In Myra Rutherdale’s chapter in Children’s Health Issues in Historical Perspective, she focuses on many of the similar ideas about health, however looking at how Western ideals in Northern Aboriginal communities were used to intervene in Aboriginal lives and create good health habits by reshaping Aboriginal children.  “Children and their bodies stood at the centre of the battled waged with Native people over the regimes and rituals.”[2]  Through the help of the University of Saskatchewan, Rutherdale relied heavily on the testimonies of newcomers that were entering many of these northern communities to help with perceived health problems.  In the context of Canadian Aboriginal history, it is hard to imagine the number of levels of discrimination and attempts to “culture” Native children.  Health became another avenue of this “assimilating” taken in order to make Native people adopt Western ways.

In Health Promotion in the Hutterite Community and the Ethnocentricity of Empowerment, the authors focus in on the struggle to find ways to implement healthy living techniques for Hutterites in way that is culturally specific to them. Considering their different modes of life, the authors take a historical look at the views of health and empowerment in Hutterite communities.  In this article, the authors illuminate that health in Hutterite communities is much different where it is not appropriate to pray for good health and death or disability are not a motive to leading healthy lives because there is little fear associated with these factors due to their religious beliefs.[3]  Understanding health from the Hutterite perspective shows the Hutterian culture and ways of thinking.

 

Bibliography

 

[1] Gleason, Mona. “School Medical Inspection and ‘Healthy’ Children in British Columbia, 1890-1930,” in Krasnick Warsh and Strong-Boag (Eds.), Children’s Health Issues in Historical Perspective, Waterloo, WLU Press, 2005: 298.
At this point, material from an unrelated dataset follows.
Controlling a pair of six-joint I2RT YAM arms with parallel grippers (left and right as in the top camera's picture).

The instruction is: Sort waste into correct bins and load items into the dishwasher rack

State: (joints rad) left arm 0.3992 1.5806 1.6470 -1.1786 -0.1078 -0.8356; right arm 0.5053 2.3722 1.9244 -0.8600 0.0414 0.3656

[2] Rutherdale, Myrna “Children, Health, and Hygiene in Norther Canadian Communities,” in Krasnick Warsh and Strong-Boag (Eds.), Children’s Health Issues in Historical Perspective, Waterloo, WLU Press, 2005: 320.

[3] Brunt, J.Howard, Elizabeth Lindsey, and Jennifer Hopkinson. “Health Promotion in the Hutterite    Community and the Ethnocentricity of Empowerment.” Canadian Journal of Nursing Research 29, no. 1 (1997): 24.